Variety selection. We observed enormous differences between varieties in our study in their yield and susceptibility to sunburn and other fruit defects. Selection of heat-tolerant, high-yielding varieties would be essential to profitable high tunnel apple cultivation. In our study, Suncrisp and Winecrisp were the highest yielding varieties, and Suncrisp and Hudson’s Golden Gem produced the highest quality fruit with the lowest incidence of watercore, fruit softening, sunburn and other defects.
High tunnel size and orientation. As discussed previously, tunnel 2 had higher yields and fewer heat-related fruit defects compared to tunnel 1. We recommend siting and designing tunnels for maximum ventilation.
Educational & Outreach Activities
Participation Summary:
We hosted a field day at our farm, sponsored by CRAFT Angelic Learning Center, on July 14, 2020. There were 18 attendees. Although it was early in this project, we used the opportunity to speak about the progress of this project and distributed a handout describing our experiment and results to date: Field Day Handout July 2020. Ten attendees provided their email addresses and asked to receive a final summary of the project.
On March 16, 2021, we consulted via phone with John Newton, Pleasant Hope, MO about this plans to grow high tunnel apples.

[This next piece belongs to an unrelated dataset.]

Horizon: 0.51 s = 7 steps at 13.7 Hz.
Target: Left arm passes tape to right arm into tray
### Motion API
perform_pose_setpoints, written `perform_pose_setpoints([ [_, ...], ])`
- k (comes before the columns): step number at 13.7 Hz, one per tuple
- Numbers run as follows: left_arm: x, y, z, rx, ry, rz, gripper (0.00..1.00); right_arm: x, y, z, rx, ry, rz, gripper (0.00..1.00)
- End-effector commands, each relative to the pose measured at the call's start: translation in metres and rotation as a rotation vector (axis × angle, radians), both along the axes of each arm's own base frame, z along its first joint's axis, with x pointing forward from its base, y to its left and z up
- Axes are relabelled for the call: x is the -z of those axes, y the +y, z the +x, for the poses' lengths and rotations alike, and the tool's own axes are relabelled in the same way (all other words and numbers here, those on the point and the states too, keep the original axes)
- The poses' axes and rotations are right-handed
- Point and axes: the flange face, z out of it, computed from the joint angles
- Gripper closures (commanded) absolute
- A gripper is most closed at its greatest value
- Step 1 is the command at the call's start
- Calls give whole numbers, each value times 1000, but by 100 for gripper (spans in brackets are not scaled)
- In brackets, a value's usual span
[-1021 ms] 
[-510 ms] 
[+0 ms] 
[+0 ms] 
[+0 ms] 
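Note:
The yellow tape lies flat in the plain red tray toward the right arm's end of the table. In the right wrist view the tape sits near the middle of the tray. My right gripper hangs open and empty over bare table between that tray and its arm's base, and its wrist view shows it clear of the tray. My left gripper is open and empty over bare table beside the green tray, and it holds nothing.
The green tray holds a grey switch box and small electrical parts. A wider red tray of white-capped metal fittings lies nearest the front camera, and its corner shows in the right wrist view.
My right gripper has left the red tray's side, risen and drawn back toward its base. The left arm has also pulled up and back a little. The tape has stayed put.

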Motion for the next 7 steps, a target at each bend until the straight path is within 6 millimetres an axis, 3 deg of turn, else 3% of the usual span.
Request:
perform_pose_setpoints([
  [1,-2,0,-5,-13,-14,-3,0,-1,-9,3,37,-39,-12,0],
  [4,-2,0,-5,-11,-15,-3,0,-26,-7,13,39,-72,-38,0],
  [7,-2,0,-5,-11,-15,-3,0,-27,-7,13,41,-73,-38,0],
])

On June 6, 2021, we gave a tour of our high tunnel apple planting to Hannah Frank and Justin from Rue de Bungaloo Farm, Athens, Wisconsin.

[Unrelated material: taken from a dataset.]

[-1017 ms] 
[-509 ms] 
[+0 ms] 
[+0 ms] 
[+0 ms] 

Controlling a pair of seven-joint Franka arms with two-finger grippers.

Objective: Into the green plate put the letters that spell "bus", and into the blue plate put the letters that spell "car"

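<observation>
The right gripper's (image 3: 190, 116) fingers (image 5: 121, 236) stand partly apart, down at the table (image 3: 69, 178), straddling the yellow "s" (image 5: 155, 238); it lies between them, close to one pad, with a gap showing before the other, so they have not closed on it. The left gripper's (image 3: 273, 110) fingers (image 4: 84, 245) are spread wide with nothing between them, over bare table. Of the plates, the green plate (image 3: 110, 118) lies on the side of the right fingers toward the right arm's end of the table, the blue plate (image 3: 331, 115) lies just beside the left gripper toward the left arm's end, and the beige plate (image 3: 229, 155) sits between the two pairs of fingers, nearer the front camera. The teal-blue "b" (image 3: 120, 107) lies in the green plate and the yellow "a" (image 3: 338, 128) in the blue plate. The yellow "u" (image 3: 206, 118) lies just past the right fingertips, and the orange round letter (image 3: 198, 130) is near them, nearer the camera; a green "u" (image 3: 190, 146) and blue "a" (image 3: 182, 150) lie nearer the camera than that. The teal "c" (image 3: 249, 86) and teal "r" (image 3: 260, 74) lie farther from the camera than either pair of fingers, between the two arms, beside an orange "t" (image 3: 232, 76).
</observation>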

In December 2021, we presented a research poster at the Great Lakes Fruit and Vegetable Expo in Grand Rapids, MI. This event is typically attended by over 3600 farmers and agriculture professionals.
In January we posted a detailed summary of our project results on our website. We emailed this summary to the Practical Farmers of Iowa horticulture email list and the Organic Fruit Growers Association email list serve. We received six emails from farmers and researchers with comments or questions on our project.
In January 2021, we submitted press releases to Country Today and Agri-View (both state or regional farming newspapers) as well as American Fruit Grower, and Fruit Growers News (national publications for fruit growers). Agri-View and Fruit Growers News have published articles about this project in recent online and print editions. Apple High Tunnel Press Release Fruit Publications and Apple High Tunnel Press Release Regional Farming Papers
In addition, we have submitted articles summarizing our project to the Wisconsin Fruit News, published by University of Wisconsin-Extension, and Just Picked, the newsletter of the Organic Fruit Growers Association. The editors have agreed to publish these articles later in 2022.
Learning Outcomes
In brief, we learned that it's possible to grow disease-free organic apples inside high tunnels. Although the trees grow well, fruit often suffer from heat-related defects such as sunburn. Varieties differ hugely in yield and susceptibility to heat damage. Currently we cannot recommend high tunnel cultivation of apples because of the heat damage and costs of constructing and maintaining the tunnels. However, it possible that with proper variety selection and measures to reduce summer high temperatures inside the tunnels, that this could be a viable method for growing organic apples.